Am 1. Mai, an dem man eigentlich gemütlich zu Hause mit seinen Lieben feiert oder mit seinen Freunden Party macht, klingelt um 10:29 bei unseren Rettern der Alarm am Handy.

„Rettungseinsatz Falkensteiner Höhle“.

Da waren natürlich alle sofort auf 180 und im Aktionsmodus. Während noch das Frühstücksbrötchen gekaut wurde, liefen weitere Informationen ein und parallel wurde das Auto gepackt. Aus allen Richtungen Süddeutschlands fuhren die Spezialisten der Malteser Höhlenrettung und auch der Höhlenrettung Badenwürttemberg eV. zum Einsatzort und trafen auf dem Parkplatz, gemäß dem neuen Einsatzplan der Gemeinde Grabenstetten, auf den Bürgermeister und weitere Kräfte der Feuerwehr, dem Rettungsdienst und der Bergwacht.

Aber was war passiert? Ein Teilnehmer einer geführten Tour erlitt 1.300 m tief in der Höhle einen medizinischen Notfall.

Die ersteintreffenden Rettungskräfte bildeten den ersten Vortrupp, der den ersten Vorstoß zum Patieten durchführte.
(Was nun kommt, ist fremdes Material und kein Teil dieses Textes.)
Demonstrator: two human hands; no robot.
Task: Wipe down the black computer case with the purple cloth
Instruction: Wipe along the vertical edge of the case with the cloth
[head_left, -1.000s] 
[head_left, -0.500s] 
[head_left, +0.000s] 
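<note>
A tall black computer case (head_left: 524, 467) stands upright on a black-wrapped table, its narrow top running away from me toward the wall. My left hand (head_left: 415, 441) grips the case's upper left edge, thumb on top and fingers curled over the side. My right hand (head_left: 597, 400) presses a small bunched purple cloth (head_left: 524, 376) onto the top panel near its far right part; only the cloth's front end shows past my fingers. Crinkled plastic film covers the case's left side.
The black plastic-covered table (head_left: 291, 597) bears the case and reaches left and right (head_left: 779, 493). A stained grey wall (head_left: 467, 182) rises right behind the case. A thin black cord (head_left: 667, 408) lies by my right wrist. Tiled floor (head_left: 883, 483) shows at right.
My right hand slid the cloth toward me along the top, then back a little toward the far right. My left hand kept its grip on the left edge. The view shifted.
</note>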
Der beim Patienten eintreffende Notarzt konnte diesen trotz aller Bemühungen jedoch nicht mehr retten. Die Mitglieder der Tour wurden nach draußen begleitet und anschließend von einem Notfallseelsorger betreut. Im Anschluss wurde der Leichnam in gemeinsamer körperlicher Schwerstarbeit von Mitgliedern der beiden Höhlenrettungen und der Bergwacht aus der Höhle transportiert und dem Bestatter übergeben.

Unser Dank gilt dem Bürgermeister, den vielen ehrenamtlichen Einsatzkräften und Mitarbeitern der Gemeinde, der Feuerwehr, der Bergwacht, des Rettungsdienstes, der Polizei, dem Verpflegungszug, dem Notfallseelsorger und den über 50 Rettern der Malteser Höhlenrettung und der Höhlenrettung Baden-Württemberg, die in guter Zusammenarbeit dazu beigetragen haben, den Patienten aus der Höhle zu bergen.

Wir wünschen den trauernden Angehörigen unser tiefstes Beileid und Gottes Beistand.